A, B, Spatial segregation of synaptic morphologies on the sensory cell: synapses in the pillar/apical zone of the IHC have larger AMPAR patches (B) and smaller presynaptic ribbons (A) than those in the modiolar/basal region. Histograms represent data from 1243 colocalized CtBP2- and GluR2/3-positive puncta pooled from 22 confocal z-stacks from three different ears (Fig. 4 shows puncta from one z-stack). Each image stack included the synaptic poles of four to five adjacent inner hair cells. Data were obtained from all cochlear turns, from the 4 to the 55 kHz region (see Fig. 6). Inset in each panel shows the mean volume of ribbons (A) or AMPAR patches (B) for the two regions of the IHC. Error bars in the insets are SEMs computed across all ribbons or AMPAR patches. Further technical details can be found in Materials and Methods.

Figure 6.

Pillar/modiolar gradient of synaptic morphologies on the sensory cell at different cochlear locations, from apical (low-frequency) to basal (high-frequency) turns. Pooled data from Figure 5 are replotted here to show each cochlear region analyzed. Each confocal z-stack produces two data points: one (red) for the ratio between the mean ribbon size on pillar/apical versus modiolar/basal zones of the cell, and one (green) for the ratio between the mean size of AMPAR patches on the two sides of the cell. Fill color indicates the level of statistical significance (unpaired Student's t test comparing the volumes from pillar/apical versus modiolar/basal sides; see key).

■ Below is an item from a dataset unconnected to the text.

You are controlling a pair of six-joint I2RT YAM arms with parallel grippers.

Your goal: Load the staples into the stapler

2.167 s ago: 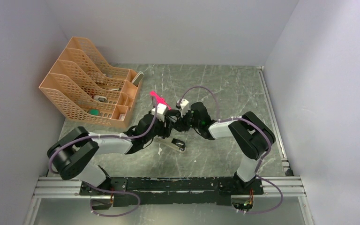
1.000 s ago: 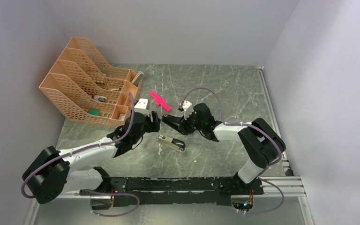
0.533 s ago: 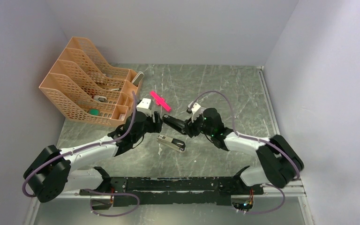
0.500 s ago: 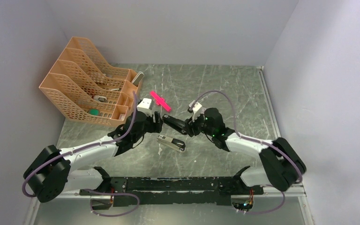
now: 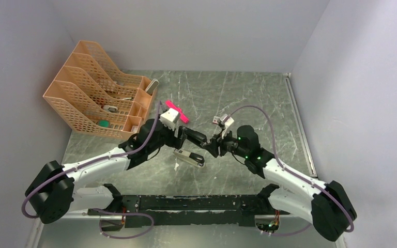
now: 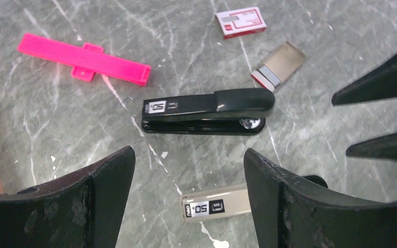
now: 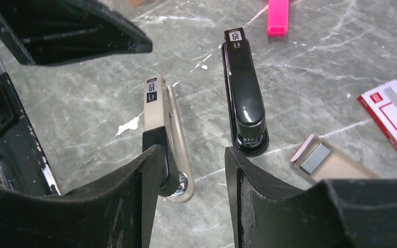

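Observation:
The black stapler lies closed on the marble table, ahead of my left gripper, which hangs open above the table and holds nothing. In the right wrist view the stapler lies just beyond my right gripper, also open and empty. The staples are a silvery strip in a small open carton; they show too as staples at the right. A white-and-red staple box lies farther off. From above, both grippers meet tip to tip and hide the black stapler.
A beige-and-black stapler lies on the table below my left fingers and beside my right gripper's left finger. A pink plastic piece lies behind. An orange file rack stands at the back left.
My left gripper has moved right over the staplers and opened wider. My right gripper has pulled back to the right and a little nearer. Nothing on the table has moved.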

Approximate extents of the apical and basal turns of the cochlear spiral are indicated. Further technical details can be found in Materials and Methods.

Figure 7.

High-power confocal views of selected colocalized ribbons and AMPAR patches on modiolar/basal (A–E) versus pillar/apical (F–J) sides of the hair cell compared with electron microscopic reconstructions of ribbons and postsynaptic densities from identified low-SR (K, L) versus high-SR (M, N) synapses from an intracellular labeling study of cochlear nerve fibers in cat (Merchan-Perez and Liberman, 1996). Scale bar in F applies to all panels, including those from the ultrastructural study. For display purposes, these images were resampled (bicubic) in Photoshop to minimize pixelization. Quantification was always performed on raw image stacks.